_Your instructions_
Could you return the lines below exactly, from the first line up to and including the line that holds "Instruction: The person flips"?

BEGIN The data

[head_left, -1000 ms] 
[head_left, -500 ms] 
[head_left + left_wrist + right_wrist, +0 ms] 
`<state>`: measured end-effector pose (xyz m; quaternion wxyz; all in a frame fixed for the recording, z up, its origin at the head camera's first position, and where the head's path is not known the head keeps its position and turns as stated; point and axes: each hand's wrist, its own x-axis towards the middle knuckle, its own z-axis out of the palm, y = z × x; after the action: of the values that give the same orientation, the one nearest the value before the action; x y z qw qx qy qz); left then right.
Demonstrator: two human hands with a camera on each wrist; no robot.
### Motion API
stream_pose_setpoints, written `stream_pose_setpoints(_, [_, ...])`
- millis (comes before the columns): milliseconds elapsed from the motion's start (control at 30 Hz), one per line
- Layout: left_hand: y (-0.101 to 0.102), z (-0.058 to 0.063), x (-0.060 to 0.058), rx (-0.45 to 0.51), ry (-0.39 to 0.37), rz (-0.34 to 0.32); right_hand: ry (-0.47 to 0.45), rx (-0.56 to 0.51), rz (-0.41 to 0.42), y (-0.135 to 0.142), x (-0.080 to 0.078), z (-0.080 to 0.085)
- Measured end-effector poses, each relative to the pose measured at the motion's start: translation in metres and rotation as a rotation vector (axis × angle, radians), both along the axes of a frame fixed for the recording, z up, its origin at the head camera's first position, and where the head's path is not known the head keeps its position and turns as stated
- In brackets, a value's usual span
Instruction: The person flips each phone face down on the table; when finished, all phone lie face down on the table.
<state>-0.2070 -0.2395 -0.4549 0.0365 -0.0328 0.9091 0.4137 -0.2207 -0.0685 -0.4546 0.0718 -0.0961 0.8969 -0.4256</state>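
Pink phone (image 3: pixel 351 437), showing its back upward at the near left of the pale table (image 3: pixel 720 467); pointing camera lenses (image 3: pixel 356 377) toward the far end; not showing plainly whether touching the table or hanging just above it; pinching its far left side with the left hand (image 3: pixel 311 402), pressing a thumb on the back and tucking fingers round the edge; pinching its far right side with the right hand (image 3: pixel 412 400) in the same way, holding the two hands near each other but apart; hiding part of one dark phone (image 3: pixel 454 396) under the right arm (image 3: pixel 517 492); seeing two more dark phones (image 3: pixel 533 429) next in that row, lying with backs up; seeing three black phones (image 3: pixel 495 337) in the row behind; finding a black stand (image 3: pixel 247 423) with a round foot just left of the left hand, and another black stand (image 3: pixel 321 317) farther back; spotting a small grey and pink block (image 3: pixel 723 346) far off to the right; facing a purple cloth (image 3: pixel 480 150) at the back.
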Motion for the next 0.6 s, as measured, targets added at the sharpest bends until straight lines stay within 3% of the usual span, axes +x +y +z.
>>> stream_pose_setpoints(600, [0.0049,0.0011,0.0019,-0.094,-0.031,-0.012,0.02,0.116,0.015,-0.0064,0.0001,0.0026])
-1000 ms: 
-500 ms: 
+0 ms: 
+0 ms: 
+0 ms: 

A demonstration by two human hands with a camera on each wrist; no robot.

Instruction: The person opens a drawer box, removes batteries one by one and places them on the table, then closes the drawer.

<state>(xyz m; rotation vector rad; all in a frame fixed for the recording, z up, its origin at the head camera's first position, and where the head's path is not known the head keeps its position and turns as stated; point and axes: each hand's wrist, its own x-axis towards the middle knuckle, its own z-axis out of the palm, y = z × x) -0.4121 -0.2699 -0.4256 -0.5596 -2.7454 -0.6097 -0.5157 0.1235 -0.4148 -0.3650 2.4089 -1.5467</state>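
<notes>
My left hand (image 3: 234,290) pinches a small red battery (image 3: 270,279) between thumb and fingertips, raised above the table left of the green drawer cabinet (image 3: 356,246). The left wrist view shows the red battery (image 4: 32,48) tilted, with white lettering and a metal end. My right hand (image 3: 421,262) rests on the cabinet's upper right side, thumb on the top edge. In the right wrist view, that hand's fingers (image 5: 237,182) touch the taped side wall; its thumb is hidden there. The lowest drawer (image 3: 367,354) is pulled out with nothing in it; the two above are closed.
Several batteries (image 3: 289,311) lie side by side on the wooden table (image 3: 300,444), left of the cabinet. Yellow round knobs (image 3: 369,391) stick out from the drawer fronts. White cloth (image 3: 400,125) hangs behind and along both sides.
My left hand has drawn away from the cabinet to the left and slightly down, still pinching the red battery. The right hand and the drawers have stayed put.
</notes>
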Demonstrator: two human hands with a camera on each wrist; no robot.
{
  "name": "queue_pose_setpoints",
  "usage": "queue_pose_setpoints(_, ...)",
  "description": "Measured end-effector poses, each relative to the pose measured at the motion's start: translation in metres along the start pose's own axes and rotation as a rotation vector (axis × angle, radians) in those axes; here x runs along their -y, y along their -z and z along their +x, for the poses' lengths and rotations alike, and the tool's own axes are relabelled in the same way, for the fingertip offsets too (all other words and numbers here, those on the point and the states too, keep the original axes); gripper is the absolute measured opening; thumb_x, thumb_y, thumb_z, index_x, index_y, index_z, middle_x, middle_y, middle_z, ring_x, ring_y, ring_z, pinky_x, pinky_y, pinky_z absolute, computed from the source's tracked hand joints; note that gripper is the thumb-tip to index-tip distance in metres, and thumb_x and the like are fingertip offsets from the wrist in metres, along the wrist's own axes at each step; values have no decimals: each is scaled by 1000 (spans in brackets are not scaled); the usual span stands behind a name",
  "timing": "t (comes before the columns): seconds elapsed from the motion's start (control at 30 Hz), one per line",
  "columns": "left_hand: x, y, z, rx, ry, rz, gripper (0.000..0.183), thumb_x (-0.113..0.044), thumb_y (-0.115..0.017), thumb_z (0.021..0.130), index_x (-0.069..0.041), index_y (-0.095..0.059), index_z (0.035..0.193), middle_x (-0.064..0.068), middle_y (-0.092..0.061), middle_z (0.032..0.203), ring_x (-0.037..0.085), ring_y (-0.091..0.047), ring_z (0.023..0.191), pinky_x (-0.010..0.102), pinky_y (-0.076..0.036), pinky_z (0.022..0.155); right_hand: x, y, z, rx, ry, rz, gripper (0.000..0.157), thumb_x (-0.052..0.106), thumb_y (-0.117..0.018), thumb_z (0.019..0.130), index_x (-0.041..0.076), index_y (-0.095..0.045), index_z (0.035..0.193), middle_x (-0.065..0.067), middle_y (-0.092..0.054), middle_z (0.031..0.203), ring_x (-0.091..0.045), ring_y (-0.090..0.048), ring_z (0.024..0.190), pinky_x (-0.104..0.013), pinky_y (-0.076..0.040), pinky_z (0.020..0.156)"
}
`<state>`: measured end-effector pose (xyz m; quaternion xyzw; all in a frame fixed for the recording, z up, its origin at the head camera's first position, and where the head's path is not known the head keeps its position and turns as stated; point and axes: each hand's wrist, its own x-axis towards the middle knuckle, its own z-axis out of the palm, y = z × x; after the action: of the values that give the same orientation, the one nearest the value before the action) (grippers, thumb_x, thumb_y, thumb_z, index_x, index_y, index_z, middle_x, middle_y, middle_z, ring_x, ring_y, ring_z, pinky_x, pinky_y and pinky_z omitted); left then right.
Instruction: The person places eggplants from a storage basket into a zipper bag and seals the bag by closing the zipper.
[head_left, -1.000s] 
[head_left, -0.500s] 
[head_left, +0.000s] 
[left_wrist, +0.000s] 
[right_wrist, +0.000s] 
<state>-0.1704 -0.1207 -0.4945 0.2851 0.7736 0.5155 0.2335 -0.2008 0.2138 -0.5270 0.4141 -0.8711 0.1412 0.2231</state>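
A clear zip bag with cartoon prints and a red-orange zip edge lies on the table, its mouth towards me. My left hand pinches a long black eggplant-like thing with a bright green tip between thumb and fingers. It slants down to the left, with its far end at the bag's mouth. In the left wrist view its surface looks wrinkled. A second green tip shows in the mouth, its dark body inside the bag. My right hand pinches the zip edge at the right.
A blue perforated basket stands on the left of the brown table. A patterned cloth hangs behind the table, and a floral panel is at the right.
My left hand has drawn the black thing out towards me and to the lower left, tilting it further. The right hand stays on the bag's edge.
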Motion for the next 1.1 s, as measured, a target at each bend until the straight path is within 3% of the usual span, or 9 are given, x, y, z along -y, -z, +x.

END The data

_Response to the task_
[head_left, -1000 ms] 
[head_left, -500 ms] 
[head_left + left_wrist + right_wrist, +0 ms] 
`<state>`: measured end-effector pose (xyz m; quaternion wxyz; all in a frame fixed for the recording, z up, its origin at the head camera's first position, and where the head's path is not known the head keeps its position and turns as stated; point and axes: each hand's wrist, its own x-axis towards the middle knuckle, its own z-axis out of the palm, y = z × x; after the action: of the values that give the same orientation, the one nearest the value before the action; x y z qw qx qy qz); left then right.
Demonstrator: two human hands with a camera on each wrist; no robot.
### Motion API
stream_pose_setpoints, written `stream_pose_setpoints(_, [_, ...])`
- millis (comes before the columns): milliseconds elapsed from the motion's start (control at 30 Hz), one per line
- Layout: left_hand: y (-0.101 to 0.102), z (-0.058 to 0.063), x (-0.060 to 0.058), rx (-0.45 to 0.51), ry (-0.39 to 0.37), rz (-0.34 to 0.32); right_hand: ry (-0.47 to 0.45), rx (-0.56 to 0.51), rz (-0.41 to 0.42), y (-0.135 to 0.142), x (-0.080 to 0.078), z (-0.080 to 0.085)
- Measured end-effector poses, each relative to the pose measured at the motion's start: translation in metres and rotation as a rotation vector (axis × angle, radians), both along the axes of a frame fixed for the recording, z up, its origin at the head camera's first position, and where the head's path is not known the head keeps its position and turns as stated
- In brackets, a value's usual span
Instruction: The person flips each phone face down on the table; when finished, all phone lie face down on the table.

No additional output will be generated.